Overnight’s break above Tue’s 916.4 initial counter-trend high confirms our base/correction/recovery count introduced in Mon’s Technical Blog and defines 08-Sep’s 893.3 low as the end of the sell-off from 01-Sep’s 995 high.  Especially stemming from the extreme lower recesses of the past 2-1/2-months range, we believe this market is now vulnerable to at least another intra-range recovery and quite possibly a major reversal higher.  Per such, 08-Sep’s 893.3 low serves as our new short-term but key parameter from which the risk of a cautious bullish policy and exposure can be objectively based and managed.

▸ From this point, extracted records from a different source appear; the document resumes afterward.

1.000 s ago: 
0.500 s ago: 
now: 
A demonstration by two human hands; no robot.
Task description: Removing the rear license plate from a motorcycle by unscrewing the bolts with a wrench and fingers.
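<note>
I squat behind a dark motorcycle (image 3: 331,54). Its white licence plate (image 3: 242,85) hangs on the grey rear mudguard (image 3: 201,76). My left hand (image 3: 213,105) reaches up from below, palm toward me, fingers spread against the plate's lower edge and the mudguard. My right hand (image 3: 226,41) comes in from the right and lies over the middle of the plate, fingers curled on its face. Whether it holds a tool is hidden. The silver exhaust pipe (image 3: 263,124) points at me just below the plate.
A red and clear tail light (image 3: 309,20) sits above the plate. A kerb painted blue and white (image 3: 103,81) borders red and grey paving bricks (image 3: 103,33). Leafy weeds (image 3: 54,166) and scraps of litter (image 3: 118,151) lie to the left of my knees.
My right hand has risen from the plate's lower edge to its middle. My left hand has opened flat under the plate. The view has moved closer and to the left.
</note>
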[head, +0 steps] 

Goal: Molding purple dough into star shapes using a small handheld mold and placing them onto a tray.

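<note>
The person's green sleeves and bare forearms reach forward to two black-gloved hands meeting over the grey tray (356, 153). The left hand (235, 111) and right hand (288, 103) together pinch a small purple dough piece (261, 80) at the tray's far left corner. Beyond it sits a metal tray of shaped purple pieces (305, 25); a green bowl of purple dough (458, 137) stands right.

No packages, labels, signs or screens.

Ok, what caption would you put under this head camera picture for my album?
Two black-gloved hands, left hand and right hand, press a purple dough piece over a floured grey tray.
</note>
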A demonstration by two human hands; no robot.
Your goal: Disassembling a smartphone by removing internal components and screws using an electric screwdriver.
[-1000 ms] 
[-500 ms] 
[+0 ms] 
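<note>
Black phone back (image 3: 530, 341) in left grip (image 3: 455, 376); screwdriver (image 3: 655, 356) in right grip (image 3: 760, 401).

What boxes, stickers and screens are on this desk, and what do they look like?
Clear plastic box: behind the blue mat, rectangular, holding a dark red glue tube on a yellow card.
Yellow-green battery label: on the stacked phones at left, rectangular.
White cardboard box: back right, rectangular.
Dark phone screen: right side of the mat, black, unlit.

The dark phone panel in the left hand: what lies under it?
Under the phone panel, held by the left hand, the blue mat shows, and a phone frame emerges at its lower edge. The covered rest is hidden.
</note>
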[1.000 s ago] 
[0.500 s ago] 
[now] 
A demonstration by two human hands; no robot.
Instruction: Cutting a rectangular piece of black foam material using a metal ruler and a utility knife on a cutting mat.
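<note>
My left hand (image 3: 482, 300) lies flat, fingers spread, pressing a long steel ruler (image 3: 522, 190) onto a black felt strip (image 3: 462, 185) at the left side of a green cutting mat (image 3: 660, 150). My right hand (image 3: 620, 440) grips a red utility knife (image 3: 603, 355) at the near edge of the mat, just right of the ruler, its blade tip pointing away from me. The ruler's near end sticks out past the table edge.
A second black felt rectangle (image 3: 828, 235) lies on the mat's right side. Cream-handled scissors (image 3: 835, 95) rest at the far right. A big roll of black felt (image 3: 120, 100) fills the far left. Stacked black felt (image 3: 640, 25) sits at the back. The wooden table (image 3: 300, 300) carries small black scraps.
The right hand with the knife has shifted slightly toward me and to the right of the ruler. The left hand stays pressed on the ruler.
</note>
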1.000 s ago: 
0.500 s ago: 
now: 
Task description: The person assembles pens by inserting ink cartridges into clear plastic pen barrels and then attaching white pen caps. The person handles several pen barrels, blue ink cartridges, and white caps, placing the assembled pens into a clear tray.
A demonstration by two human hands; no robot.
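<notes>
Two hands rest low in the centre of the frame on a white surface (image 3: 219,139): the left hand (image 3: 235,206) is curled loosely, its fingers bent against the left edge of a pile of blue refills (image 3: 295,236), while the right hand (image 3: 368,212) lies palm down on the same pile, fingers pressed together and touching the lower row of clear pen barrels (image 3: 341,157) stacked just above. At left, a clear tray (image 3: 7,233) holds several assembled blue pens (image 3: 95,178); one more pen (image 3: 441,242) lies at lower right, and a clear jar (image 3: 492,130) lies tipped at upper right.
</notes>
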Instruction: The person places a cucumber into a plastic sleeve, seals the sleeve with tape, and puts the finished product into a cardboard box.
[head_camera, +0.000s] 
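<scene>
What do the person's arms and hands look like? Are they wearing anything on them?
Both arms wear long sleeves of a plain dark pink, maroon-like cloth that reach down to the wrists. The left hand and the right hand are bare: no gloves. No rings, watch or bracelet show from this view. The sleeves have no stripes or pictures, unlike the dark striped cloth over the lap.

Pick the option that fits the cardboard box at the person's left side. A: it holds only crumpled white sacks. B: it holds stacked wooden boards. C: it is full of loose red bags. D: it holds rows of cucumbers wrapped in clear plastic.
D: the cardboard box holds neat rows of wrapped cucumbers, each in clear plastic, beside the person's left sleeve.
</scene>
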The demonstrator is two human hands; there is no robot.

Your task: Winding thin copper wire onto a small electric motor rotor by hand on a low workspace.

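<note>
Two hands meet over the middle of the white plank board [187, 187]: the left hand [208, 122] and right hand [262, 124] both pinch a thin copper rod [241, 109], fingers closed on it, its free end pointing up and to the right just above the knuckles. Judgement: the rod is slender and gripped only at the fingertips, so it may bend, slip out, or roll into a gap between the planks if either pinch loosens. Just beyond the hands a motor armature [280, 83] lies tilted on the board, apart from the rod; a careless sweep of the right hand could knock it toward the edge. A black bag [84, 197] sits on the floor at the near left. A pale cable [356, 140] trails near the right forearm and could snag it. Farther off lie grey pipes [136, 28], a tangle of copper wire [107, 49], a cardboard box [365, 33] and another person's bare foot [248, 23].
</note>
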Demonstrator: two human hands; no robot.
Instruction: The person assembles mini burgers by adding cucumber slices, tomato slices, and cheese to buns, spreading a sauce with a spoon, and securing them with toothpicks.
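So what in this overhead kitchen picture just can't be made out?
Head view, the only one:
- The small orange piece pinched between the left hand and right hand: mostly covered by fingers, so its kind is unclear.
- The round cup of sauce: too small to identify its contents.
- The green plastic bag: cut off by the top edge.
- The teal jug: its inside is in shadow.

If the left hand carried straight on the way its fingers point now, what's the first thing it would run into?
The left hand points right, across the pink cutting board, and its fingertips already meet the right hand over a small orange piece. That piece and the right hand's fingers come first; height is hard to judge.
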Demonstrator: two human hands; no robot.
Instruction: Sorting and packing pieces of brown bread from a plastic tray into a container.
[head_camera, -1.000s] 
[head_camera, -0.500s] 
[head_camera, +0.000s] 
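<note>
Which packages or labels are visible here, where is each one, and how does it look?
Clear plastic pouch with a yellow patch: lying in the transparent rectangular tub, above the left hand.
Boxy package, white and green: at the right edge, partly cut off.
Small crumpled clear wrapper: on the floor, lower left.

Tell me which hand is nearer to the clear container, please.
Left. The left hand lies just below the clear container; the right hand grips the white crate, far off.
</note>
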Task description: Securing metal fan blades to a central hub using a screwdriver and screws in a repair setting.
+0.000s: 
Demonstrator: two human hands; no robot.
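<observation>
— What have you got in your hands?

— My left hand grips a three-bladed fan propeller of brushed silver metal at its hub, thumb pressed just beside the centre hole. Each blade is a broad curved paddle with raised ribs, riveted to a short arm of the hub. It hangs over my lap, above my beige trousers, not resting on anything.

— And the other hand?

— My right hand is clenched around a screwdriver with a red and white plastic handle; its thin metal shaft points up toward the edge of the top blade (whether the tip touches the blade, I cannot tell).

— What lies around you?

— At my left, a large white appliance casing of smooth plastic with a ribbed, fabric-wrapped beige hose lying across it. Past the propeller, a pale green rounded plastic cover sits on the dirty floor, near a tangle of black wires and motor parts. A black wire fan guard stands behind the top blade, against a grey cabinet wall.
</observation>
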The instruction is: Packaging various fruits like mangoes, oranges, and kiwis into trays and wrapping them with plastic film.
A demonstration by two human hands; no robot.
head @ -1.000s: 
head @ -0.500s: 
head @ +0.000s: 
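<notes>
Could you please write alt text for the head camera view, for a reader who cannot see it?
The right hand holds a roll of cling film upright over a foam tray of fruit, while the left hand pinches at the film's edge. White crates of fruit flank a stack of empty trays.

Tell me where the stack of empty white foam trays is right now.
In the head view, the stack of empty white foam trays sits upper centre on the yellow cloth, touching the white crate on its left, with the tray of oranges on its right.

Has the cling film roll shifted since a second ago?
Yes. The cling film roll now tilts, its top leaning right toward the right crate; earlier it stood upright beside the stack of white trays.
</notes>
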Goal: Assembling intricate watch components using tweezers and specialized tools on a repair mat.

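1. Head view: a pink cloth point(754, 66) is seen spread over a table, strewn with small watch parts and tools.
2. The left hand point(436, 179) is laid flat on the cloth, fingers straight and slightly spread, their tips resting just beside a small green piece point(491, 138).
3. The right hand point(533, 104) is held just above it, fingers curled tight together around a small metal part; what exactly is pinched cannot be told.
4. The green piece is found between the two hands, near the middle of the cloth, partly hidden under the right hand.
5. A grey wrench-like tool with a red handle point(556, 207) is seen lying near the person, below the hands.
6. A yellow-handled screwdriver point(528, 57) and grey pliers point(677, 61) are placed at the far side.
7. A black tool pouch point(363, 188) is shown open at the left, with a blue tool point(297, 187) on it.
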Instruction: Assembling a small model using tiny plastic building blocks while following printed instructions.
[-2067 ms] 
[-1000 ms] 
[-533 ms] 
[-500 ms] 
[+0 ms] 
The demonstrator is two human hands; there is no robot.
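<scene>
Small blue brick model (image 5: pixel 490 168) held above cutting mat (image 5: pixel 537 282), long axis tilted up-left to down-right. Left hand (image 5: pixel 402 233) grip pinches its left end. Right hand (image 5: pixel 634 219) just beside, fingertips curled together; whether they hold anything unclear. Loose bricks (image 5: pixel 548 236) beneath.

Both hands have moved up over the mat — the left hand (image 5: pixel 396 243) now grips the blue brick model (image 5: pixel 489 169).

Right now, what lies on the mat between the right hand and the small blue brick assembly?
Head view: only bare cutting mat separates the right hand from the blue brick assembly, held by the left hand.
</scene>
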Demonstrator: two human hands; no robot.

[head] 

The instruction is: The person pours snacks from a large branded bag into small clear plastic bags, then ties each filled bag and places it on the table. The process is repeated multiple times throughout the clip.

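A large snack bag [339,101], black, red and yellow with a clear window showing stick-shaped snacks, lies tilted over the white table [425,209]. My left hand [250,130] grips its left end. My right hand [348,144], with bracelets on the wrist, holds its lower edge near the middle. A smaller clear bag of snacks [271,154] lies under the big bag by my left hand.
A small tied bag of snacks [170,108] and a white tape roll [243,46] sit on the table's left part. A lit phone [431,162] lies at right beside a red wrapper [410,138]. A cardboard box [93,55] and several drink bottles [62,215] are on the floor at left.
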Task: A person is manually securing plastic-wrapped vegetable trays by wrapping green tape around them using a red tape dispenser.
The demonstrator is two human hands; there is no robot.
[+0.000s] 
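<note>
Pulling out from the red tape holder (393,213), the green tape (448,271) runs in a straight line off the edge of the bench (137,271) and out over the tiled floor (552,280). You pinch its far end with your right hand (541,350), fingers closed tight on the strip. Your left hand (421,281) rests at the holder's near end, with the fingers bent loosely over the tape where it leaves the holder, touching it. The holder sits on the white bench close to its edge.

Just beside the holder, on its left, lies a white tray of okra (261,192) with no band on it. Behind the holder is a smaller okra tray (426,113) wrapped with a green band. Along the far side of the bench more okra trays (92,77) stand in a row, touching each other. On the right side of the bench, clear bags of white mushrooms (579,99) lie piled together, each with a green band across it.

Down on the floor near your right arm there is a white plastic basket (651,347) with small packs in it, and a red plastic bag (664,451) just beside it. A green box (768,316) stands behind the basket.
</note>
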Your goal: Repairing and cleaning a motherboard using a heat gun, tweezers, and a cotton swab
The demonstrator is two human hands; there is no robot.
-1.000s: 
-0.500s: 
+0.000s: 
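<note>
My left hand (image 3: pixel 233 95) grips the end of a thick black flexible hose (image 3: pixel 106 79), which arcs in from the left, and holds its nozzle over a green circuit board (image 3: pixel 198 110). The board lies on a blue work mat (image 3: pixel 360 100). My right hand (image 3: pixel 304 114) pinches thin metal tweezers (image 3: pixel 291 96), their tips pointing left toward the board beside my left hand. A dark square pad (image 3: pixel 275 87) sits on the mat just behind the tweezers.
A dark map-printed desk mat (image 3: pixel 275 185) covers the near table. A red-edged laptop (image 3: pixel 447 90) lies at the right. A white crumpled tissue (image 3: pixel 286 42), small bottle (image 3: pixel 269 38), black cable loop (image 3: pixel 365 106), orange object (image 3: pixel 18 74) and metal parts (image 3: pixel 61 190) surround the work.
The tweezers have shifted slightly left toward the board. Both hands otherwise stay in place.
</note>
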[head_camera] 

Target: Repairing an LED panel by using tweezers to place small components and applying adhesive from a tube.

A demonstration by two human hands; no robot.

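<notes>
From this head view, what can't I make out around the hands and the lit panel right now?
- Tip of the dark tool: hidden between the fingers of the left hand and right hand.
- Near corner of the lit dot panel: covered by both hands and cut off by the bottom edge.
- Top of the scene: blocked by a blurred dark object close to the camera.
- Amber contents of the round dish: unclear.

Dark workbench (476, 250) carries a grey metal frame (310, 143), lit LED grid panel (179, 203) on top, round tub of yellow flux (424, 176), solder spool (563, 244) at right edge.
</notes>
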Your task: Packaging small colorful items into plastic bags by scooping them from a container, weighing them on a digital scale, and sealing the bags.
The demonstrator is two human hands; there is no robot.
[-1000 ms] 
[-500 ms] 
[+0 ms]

The daily chart above shows the market’s rejection, thus far at least, of the extreme lower recesses of the range that has constrained this market since at least late-Jun and arguably all of 2023.  Adding to the compelling nature of this development, the weekly log chart below shows the market’s continued inability to make any headway into the lower-quarter of the past few years’ range, an area and condition that we always approach as a key support candidate.  We believe this combination of:

  • waning downside momentum on a longer-term basis
  • established lows/support, and
  • the recent return to relatively low levels in our RJO Bullish Sentiment Index

questions the risk/reward merits of a bearish policy and reinforces the risk/reward merits of at least a cautious bullish stance.

Lastly and even more intriguingly, the weekly log close-only chart below shows this entire year’s setback attempt from 06-Jan’s 1104.4 high as a prospective complete ‘irregular” 3-wave correction of Sep’22 – Jan’23’s initial 5-wave rally.  This correction is “irregular” because the “B”-Wave posted a new but temporary high above 06-Jan’s 1104.4 start of the correction.  And ALL of this price action from Sep’22’s 818.2 low comes on the heels of a textbook 3-wave decline from Feb’21’s 1282.2 high.  Left unaltered by a relapse below Sep’22’s 818.2 low, the price action up from that low remains intact as a major correction or reversal higher that would warn of not only a resumption of Sep’22 – Jan’23’s uptrend, but also a recovery above Feb’21’s 1282 high!

Now, there’s no way in the world that we can conclude a $350+ move from this week’s meager pop.  Commensurately larger-degree strength above at least Jul/Sep’s 995-to-1003.07-area resistance is required to reinforce such a broader base/reversal count.  But we CAN conclude recent and pivotal developing support from the 893.3-to-882.6-range as THE area and condition the market needs to break to mitigate any base/correction/reversal count and expose a more protracted bear.  Until and unless such weakness is proven, further lateral-to-higher, and possibly much higher prices should not surprise.

These issues considered, a bullish policy and exposure are advised with a failure below 893.3 required to negate this specific count and warrant its cover.  In lieu of such weakness, further and possibly protracted gains are anticipated.